I I started powerlifting when I was 65. I worked in real estate in Michigan for about 35 years, and when I retired I decided I wanted to lose some weight. A friend’s husband, Art Little, who is a personal trainer, invited me to his gym. He introduced me to powerlifting and is still my coach now.
The first time I went there, he gave me a broom to lift. The next day, I said to myself that I would not return, but I heard a voice in my head telling me to return. So, I ended up coming back day after day. After a few weeks, my coach encouraged me to go to a tournament to see the others compete against each other. I was really amazed by all these young women, but there was no one my age. I asked my trainer if he thought I could do it and he said, “Oh sure.”
The first time I competed was at a national competition. There were about 45 people of different age groups ranging from teenagers to people my age. We were only three in my age category. I did the bench press, deadlift, and squat — all three types of weightlifting — and came first in all three. I was surprised to have won, because the others had been doing it for much longer. Just got to the end of two months and wiped them all out. After that, I knew weightlifting was for me.
My trainer made me go to the gym three times a week. I improved so quickly because I was consistent. If I was supposed to be there on Monday, I would be there, whether it was a holiday, rain or shine. I haven’t missed a day – and that’s how I live up to the weight I’m lifting now, even though the gains have been slow. Every year I got better.
When I started powerlifting I could bench press around 36-41kg, but now it’s 91kg. My top squat is 400lbs and my deadlift went from around 80lbs to 400lbs. I am the world record holder of three in the 60+ category.
I didn’t do any sport when I was younger; I was lazy. By the time I was in my 60s, I constantly felt tired and out of breath going up and down stairs when showing homes as a real estate agent. It was embarrassing. Now the doctor tells me that my heart is strong and healthy.
My father was a workaholic. He was employed in a steel mill and passed on his work ethic to me. He instilled in me the idea that you have to be consistent and focus on things to get anywhere in life. I always train three days a week, each session lasting one to three hours. Each day is dedicated to one of three powerlifting disciplines. I also do a lot of varied workouts in the gym to get my body ready for a tournament, like leg presses, squats, and pull-downs.

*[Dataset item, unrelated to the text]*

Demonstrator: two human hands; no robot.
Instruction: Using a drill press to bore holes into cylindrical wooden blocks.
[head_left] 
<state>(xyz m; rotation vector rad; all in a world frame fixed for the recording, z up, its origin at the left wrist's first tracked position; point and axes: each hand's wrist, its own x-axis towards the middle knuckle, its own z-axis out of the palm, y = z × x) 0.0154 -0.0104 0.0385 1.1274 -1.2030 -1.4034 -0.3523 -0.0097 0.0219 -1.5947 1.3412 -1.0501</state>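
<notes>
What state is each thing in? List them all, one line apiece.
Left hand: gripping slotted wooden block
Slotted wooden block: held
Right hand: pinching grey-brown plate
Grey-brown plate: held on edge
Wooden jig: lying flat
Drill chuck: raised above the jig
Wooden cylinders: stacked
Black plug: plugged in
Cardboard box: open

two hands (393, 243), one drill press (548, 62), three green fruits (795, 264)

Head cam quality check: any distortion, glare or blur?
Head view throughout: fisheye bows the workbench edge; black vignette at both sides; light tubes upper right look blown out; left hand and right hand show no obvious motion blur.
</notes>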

Training can be tough at times, but every time I come home I feel great. My coach is really proud of me. I have been invited to participate in the world championships every year since I started powerlifting and have won in my category Everytime. Younger competitors tell me they want to be like me when they’re my age. The judges were shocked by all that I can raise. People often look at me and say, “Oh, she can’t lift that. I like to surprise them.
It can get expensive though – there’s a lot of traveling involved and specialist equipment, such as a squat suit, costs between $200 and $500 (£243 to £404). I supplement my income by making food deliveries.
I’m 79 now and I tell people my age that they can do that too; they just need to be consistent and start small. You have to build yourself. If it’s not powerlifting, do something active. You have to move your body. If you sit and do nothing, you become dust.
When I’m outside, the neighbors ask me if I’m the woman who does powerlifting. My daughter is a nurse and her colleagues ask her if she also does powerlifting. She doesn’t, but she’s proud of me. My son loves me doing it. His friends say he should be at the gym and he tells them it’s his mom’s thing. I can lift more than him.
My goal is to do a total of 454 kg (1,000 lbs) in all three disciplines by the time I go to the world championships in November. Though my greatest achievement is getting better my health. As long as I maintain good health and a strong spirit, that’s all I care about.